Blog

Deep dives on AI systems, architecture, and measurable business outcomes.

← Back to blog

Supervised Agency: A Day in the Life of Human-AI Collaboration

How a 37-point Lighthouse improvement revealed the patterns that make human-AI partnerships work.

AI-Augmented Work AI Engineering Systems Thinking
Looking glass zoomed on a graph network, representing supervised agency and structured human-AI collaboration.

If you've worked with AI assistants, you've probably experienced both extremes:

Fully autonomous: "Just fix my site." The agent makes changes, you come back to find... mixed results. Some improvements, some regressions, no clear reasoning trail. You spend as much time fixing problems as you would have doing it yourself.

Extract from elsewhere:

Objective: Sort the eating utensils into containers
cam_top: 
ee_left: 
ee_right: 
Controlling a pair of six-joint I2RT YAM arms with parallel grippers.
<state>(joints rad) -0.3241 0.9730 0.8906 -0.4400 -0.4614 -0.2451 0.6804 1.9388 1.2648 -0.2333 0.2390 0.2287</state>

Fully manual: "Do exactly this." You specify every step, review every change, and wonder why you're using AI at all. The cognitive overhead negates the benefit.

Both extremes fail. Autonomy loses context and direction. Manual oversight doesn't scale.

The middle ground is what I call supervised agency — a structured partnership where humans provide direction, judgment, and guardrails, and agents execute within clear boundaries. This session demonstrated this model in action: a 37-point Lighthouse improvement (accessibility +16, performance +21) with LCP cut from 16.66s to 4.66s.

Here's what that looks like in practice.

What is Supervised Agency?

Supervised agency is a workflow pattern where:

  • Humans retain authority over strategic decisions, quality thresholds, and risk acceptance
  • Agents have autonomy within well-defined boundaries — implementation approach, tool selection, iteration details
  • Communication happens at structured intervals, not continuous interruption

The key insight: the human operates as a force multiplier, not a micromanager. Agents execute, iterate, and propose — but the human makes judgment calls at decision points.

This session revealed three distinct zones:

  1. Human Decision Points — Where judgment matters (prioritization, thresholds, risk)
  2. Agent Autonomy Zones — Where clear boundaries enable independent work
  3. Collaboration Points — Where structured communication keeps things on track

Session Walkthrough: The Evidence

Morning Context

The session started with a specific problem: the mobile hamburger menu wasn't working on iOS Safari. This triggered the first pattern.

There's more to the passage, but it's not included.